DIF
Question : L’entreprise peut-elle refuser un DIF à un salarié licencié pour motif personnel ou économique, qui en ferait la demande pendant sa période de préavis pour une formation au cours de cette même période ? Après son départ de l’entreprise ? |
Réponse :
Dans la lettre de licenciement, l’employeur doit informer le salarié de ses droits acquis au titre du DIF et de la possibilité de demander -pendant le préavis- à utiliser les heures ainsi capitalisées pour suivre une action de formation, de VAE ou de bilan de compétences (art. L. 933-6 du Code du travail).
Dès lors que le salarié formule sa demande de DIF durant le préavis, l’employeur est tenu de verser l’allocation de formation correspondant aux heures acquises. L’administration a précisé, dans une note de 24 septembre 2004, qu’ « en cas de licenciement, la mise en œuvre du DIF obéit aux règles particulières prévues à l’article L 933-6.
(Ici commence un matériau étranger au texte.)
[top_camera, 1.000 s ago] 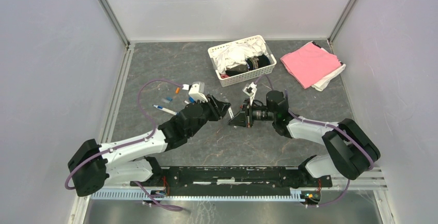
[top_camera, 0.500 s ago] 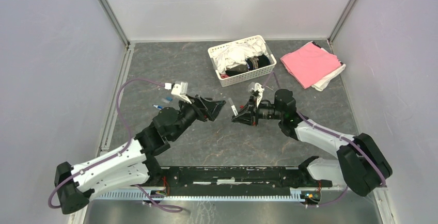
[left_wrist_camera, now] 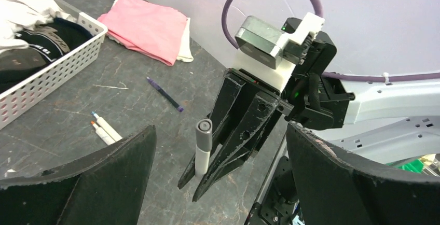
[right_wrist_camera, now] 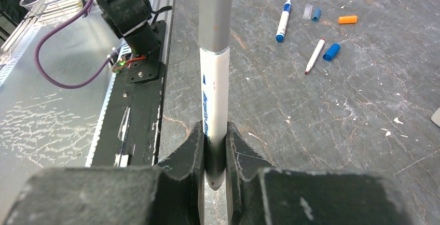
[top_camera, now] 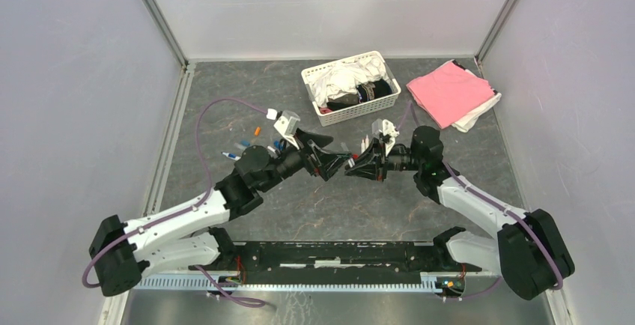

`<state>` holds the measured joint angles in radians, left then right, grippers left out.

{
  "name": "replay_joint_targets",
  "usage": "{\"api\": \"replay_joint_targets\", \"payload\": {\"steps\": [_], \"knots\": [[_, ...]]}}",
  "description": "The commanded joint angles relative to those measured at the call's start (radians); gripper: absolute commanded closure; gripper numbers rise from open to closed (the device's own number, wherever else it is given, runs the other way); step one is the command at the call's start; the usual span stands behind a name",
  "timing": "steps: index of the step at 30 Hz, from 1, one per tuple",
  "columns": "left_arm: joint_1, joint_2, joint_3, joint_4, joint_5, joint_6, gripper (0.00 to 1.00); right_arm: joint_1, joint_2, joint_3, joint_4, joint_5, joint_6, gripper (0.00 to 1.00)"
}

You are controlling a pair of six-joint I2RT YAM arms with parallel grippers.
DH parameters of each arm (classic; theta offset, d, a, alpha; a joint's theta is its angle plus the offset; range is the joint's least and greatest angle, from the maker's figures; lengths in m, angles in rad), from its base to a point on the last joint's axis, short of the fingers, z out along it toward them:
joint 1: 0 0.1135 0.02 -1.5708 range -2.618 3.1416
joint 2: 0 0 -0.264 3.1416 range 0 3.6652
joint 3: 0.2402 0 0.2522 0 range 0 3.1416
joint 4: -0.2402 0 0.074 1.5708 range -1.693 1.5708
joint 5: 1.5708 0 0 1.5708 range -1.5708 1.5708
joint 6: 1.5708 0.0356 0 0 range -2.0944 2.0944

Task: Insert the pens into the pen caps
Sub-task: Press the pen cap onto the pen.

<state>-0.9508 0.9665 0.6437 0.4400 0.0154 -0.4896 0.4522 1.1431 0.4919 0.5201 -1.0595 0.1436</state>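
While your right gripper (right_wrist_camera: 214, 141) is clamped tight on the lower end of one white pen (right_wrist_camera: 215, 87), your left gripper (top_camera: 334, 162) faces it over the middle of the grey table (top_camera: 337, 209) with its jaws spread wide and nothing in them. That held pen stands upright out of the right fingers and wears one grey cap (left_wrist_camera: 203, 139) on its free end. In the left wrist view it sits in the gap between the two left fingers, clear of both.

Count two loose pens in the right wrist view: a blue-ended pen (right_wrist_camera: 283, 20) and a slim red-tipped pen (right_wrist_camera: 315, 55). You have four loose caps there. A blue cap (right_wrist_camera: 316, 14) lies just beside a pale clear cap (right_wrist_camera: 307, 11). A second blue cap (right_wrist_camera: 331, 52) lies just beside the red-tipped pen. One orange cap (right_wrist_camera: 347, 19) lies apart.

Your left wrist view gives three more pens flat on the table. A blue-tipped pen (left_wrist_camera: 108, 128) and an orange-tipped pen (left_wrist_camera: 104, 135) lie side by side, and one dark pen (left_wrist_camera: 165, 94) lies nearer the pink cloth (left_wrist_camera: 145, 25). One thin pale stick (left_wrist_camera: 111, 86) lies between them and the one white basket (left_wrist_camera: 62, 64).
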Motion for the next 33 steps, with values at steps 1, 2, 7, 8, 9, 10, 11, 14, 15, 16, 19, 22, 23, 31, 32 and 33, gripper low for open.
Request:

Elle ne nécessite pas un accord formalisé entre l’employeur et le salarié sur la nature de l’action de formation et les montants prévus sont dus dès lors que le salarié a déposé sa demande de formation avant la fin du délai-congé ». Il n’existe donc pas de possibilité de refus dans cette hypothèse. A noter qu’en l’absence de demande du salarié, l’allocation n’est pas due. En outre, l’action de formation peut débuter pendant le préavis mais aussi alors même que le contrat de travail est rompu.